The data.

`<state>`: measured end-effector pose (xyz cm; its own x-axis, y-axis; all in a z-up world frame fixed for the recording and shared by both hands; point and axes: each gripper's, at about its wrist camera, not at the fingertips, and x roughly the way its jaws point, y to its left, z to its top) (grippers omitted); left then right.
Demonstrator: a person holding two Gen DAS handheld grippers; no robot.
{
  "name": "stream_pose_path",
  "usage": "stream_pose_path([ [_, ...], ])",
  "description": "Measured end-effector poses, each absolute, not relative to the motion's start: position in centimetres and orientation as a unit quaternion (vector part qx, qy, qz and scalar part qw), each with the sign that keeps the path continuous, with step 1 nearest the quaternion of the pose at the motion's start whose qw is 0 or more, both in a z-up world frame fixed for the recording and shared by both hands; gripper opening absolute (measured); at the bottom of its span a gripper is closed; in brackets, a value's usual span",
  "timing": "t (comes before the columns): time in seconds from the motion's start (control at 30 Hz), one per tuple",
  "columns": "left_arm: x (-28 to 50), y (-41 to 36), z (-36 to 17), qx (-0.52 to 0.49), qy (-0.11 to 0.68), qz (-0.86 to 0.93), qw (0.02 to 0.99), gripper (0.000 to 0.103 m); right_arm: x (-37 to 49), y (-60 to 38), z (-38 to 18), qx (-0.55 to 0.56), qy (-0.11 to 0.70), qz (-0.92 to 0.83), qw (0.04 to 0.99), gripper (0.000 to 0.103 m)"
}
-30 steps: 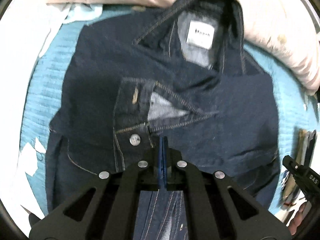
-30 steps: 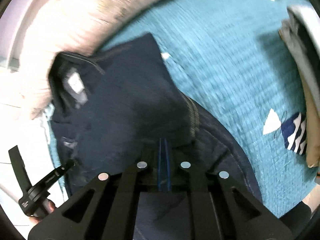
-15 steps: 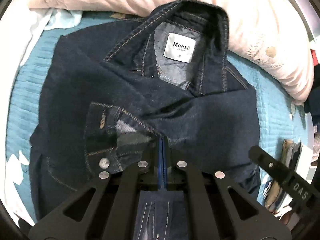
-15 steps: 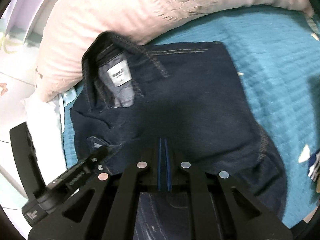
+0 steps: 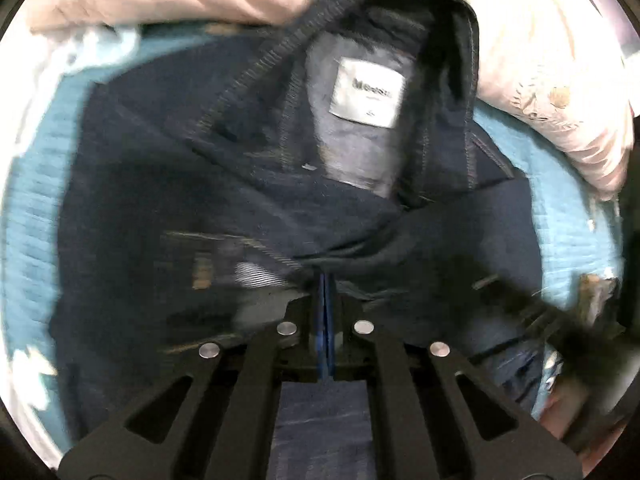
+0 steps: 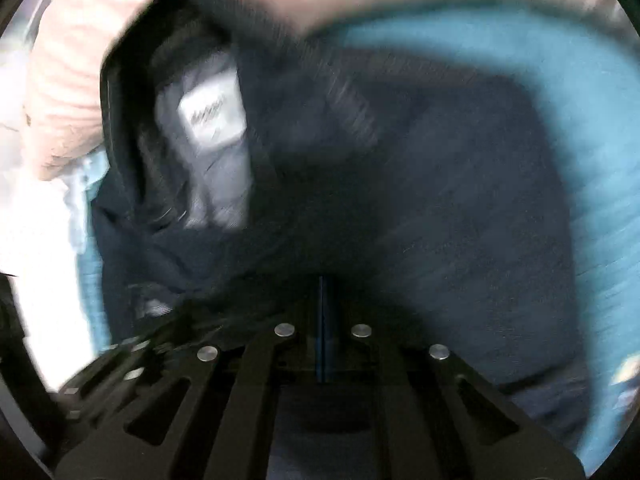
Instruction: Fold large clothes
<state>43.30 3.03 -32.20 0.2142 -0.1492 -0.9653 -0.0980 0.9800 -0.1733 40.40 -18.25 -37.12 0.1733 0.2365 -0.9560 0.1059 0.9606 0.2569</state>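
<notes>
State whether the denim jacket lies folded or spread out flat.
Partly folded: the jacket has its sleeves crossed over the body below the open collar; label showing.

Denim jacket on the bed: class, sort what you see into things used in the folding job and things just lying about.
In the job:
- denim jacket
- left gripper, shut on jacket fabric
- right gripper, shut on jacket fabric

Lying about:
- pink pillow
- teal bedspread
- clutter at bed's edge, too blurred to name
</notes>
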Motion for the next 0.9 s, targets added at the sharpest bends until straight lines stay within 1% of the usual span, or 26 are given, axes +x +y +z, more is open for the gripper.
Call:
stream_pose_path([
  [0.03,43.2,3.6,-32.2,-0.095,0.627,-0.006,0.773,0.003,40.6,-18.8,-36.2,0.122,0.627,0.036,0.769,0.006],
  [0.1,43.4,4.8,-33.4,-0.109,0.634,0.001,0.766,0.003,41.6,-21.5,-35.3,0.159,0.617,0.028,0.771,0.006],
  [0.13,43.6,5.1,-34.8,-0.112,0.64,0.004,0.76,0.002,42.1,-22.5,-35.8,0.172,0.619,0.02,0.766,0.005],
  [0.17,43.7,5.4,-35.8,-0.118,0.637,0.005,0.762,0.002,42.8,-23.9,-37.1,0.174,0.625,-0.008,0.761,0.0],
  [0.2,43.5,5.4,-35.7,-0.12,0.631,0.009,0.766,0.003,43.1,-25.3,-38.9,0.151,0.635,-0.056,0.755,0.0],
  [0.23,43.4,5.2,-35.5,-0.115,0.63,0.013,0.768,0.002,43.1,-26.2,-40.3,0.152,0.645,-0.067,0.746,0.0],
  [0.27,43.3,4.8,-35.3,-0.097,0.63,0.014,0.771,0.002,42.7,-27.4,-41.2,0.192,0.64,-0.046,0.742,0.0],
  [0.3,43.3,4.4,-35.2,-0.078,0.629,0.013,0.773,0.002,42.4,-28.0,-40.9,0.213,0.635,-0.039,0.742,0.0],
  [0.37,43.0,3.9,-34.8,-0.062,0.631,0.016,0.773,0.002,41.9,-28.2,-40.0,0.211,0.642,-0.041,0.736,0.0],
  [0.43,42.8,4.2,-34.2,-0.061,0.635,0.032,0.769,0.002,40.9,-28.1,-38.9,0.207,0.645,-0.037,0.735,0.006],
  [0.47,42.7,4.3,-34.0,-0.064,0.634,0.036,0.77,0.003,40.5,-27.9,-38.5,0.201,0.647,-0.035,0.735,0.006],
  [0.5,42.6,4.7,-33.9,-0.071,0.631,0.039,0.772,0.003,40.0,-27.8,-38.5,0.188,0.654,-0.036,0.732,0.005],
  [0.53,42.6,5.1,-34.2,-0.078,0.633,0.032,0.77,0.003,39.9,-27.9,-38.7,0.176,0.657,-0.04,0.732,0.0],
  [0.6,43.0,5.9,-35.7,-0.099,0.634,0.024,0.767,0.003,39.6,-27.9,-40.4,0.16,0.661,-0.039,0.732,0.0],
  [0.67,43.1,6.5,-35.9,-0.116,0.629,0.026,0.769,0.003,39.8,-28.1,-41.7,0.171,0.662,-0.037,0.729,0.0],
  [0.77,43.1,5.8,-36.1,-0.08,0.622,0.024,0.779,0.003,40.4,-28.3,-42.1,0.182,0.672,-0.048,0.716,0.0],
  [0.9,42.9,5.1,-35.8,-0.071,0.622,0.034,0.779,0.002,40.4,-28.3,-41.6,0.187,0.671,-0.048,0.716,0.0],
])
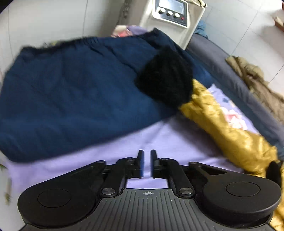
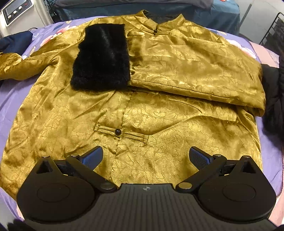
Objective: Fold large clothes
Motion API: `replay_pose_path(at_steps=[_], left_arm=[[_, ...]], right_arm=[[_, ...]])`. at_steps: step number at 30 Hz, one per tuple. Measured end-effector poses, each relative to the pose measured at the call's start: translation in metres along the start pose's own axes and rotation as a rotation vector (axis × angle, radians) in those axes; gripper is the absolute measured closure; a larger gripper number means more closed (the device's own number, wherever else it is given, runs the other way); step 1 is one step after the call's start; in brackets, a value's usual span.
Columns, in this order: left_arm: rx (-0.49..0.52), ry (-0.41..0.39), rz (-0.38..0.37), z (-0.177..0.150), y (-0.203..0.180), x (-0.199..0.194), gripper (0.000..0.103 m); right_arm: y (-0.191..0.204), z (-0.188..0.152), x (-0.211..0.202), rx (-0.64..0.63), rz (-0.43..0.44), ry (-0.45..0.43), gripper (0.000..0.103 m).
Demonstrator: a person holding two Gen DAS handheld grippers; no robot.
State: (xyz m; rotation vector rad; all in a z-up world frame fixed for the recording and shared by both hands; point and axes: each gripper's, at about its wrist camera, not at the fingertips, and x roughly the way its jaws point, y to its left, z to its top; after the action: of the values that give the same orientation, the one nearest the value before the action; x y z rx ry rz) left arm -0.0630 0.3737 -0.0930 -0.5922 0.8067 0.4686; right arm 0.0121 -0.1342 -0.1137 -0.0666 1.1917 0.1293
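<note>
A gold satin jacket [image 2: 159, 113] lies flat on a lilac sheet [image 2: 10, 92], front up. Its right sleeve is folded across the chest and ends in a black fur cuff [image 2: 103, 56]. The left sleeve [image 2: 10, 64] still lies stretched out to the left. My right gripper [image 2: 145, 156] is open and empty above the jacket's hem. In the left wrist view the outstretched gold sleeve [image 1: 221, 120] with a black fur cuff [image 1: 166, 78] lies over a navy garment [image 1: 71, 92]. My left gripper [image 1: 147, 160] is nearly shut with nothing between its pads, above the lilac sheet [image 1: 159, 138].
A white machine with knobs [image 1: 170, 16] stands behind the bed. An olive garment [image 1: 257, 83] lies on the floor beyond the grey bed edge [image 1: 230, 74]. Black cloth [image 2: 273, 96] lies at the jacket's right. A wire rack [image 2: 275, 30] stands far right.
</note>
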Motion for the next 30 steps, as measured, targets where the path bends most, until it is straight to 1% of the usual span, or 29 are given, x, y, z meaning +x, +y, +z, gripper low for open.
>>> replay_pose_path(at_steps=[1,2,5,6,9,12,14,17,19,21,22,23,24,25,27,30], left_arm=[[-0.031,0.007,-0.031,0.005,0.0,0.007,0.01],[-0.06,0.009,-0.054,0.013,-0.005,0.013,0.0],[-0.132,-0.058,-0.112,0.031,-0.02,0.026,0.0],[-0.15,-0.067,-0.122,0.042,-0.026,0.032,0.0],[-0.185,-0.058,-0.112,0.064,-0.038,0.053,0.0],[-0.222,-0.025,-0.086,0.08,-0.043,0.072,0.0],[-0.272,0.013,-0.062,0.085,-0.043,0.089,0.0],[-0.376,0.048,-0.064,0.084,-0.036,0.113,0.0],[-0.45,0.028,-0.08,0.081,-0.03,0.118,0.0],[-0.515,-0.016,-0.112,0.077,-0.025,0.117,0.0],[-0.535,-0.034,-0.116,0.076,-0.024,0.116,0.0],[-0.536,-0.041,-0.113,0.075,-0.024,0.114,0.004],[-0.52,-0.042,-0.106,0.076,-0.025,0.112,0.015],[-0.492,-0.047,-0.106,0.077,-0.027,0.11,0.016],[-0.417,-0.059,-0.108,0.08,-0.034,0.102,0.024],[-0.295,-0.071,-0.087,0.089,-0.048,0.089,0.03]], right_arm=[[0.0,0.001,0.0,-0.003,-0.004,0.002,0.0],[0.001,0.002,0.0,-0.007,-0.006,0.001,0.0],[0.004,0.005,0.001,-0.022,-0.003,0.003,0.0],[0.006,0.006,0.001,-0.029,-0.003,0.002,0.0],[0.011,0.007,-0.001,-0.047,-0.001,-0.008,0.0],[0.012,0.005,-0.004,-0.056,0.0,-0.016,0.0],[0.01,0.001,-0.006,-0.047,-0.007,-0.013,0.0],[0.003,-0.005,-0.008,-0.008,-0.022,-0.003,0.0],[-0.003,-0.009,-0.008,0.017,-0.038,0.006,0.0],[-0.008,-0.013,-0.008,0.039,-0.058,0.015,0.001],[-0.011,-0.014,-0.008,0.05,-0.067,0.019,0.001],[-0.013,-0.016,-0.008,0.061,-0.073,0.021,0.0],[-0.015,-0.017,-0.009,0.072,-0.079,0.021,0.0],[-0.016,-0.018,-0.009,0.079,-0.084,0.023,0.0],[-0.018,-0.02,-0.009,0.087,-0.092,0.025,0.0],[-0.018,-0.023,-0.009,0.09,-0.094,0.031,0.001]])
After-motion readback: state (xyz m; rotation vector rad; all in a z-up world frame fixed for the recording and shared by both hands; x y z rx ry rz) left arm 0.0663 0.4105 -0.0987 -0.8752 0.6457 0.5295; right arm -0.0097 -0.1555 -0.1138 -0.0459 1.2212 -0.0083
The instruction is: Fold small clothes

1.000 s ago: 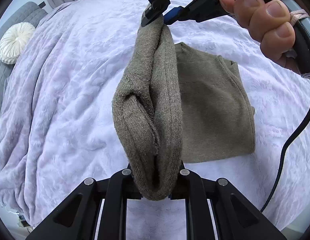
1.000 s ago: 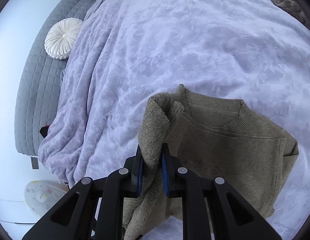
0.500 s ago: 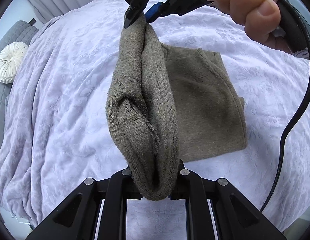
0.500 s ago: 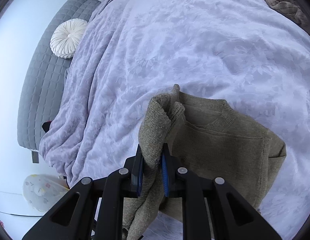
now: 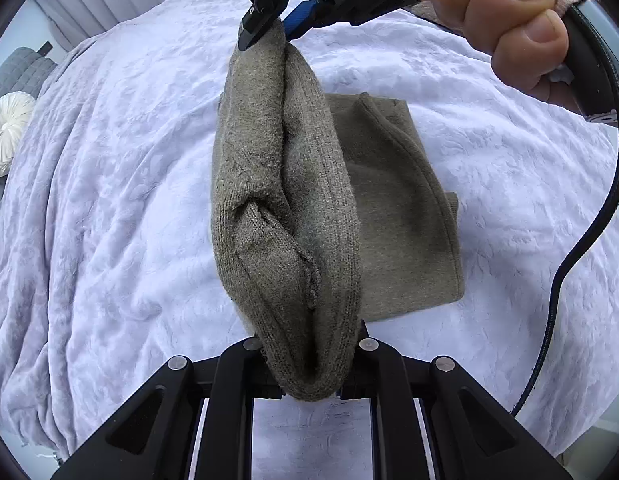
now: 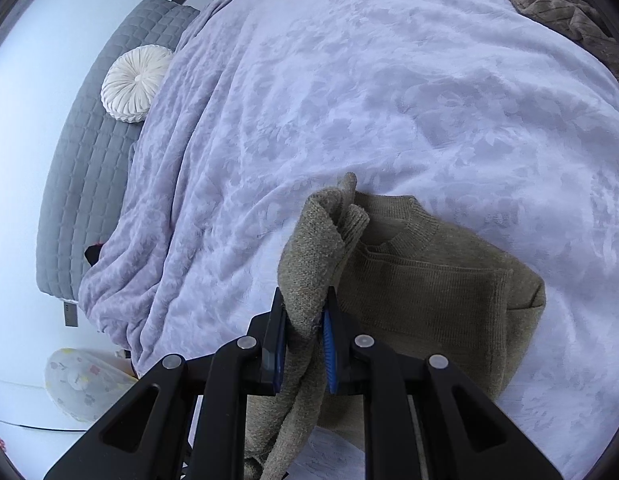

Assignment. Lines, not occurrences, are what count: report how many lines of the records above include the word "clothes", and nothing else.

Output below. 3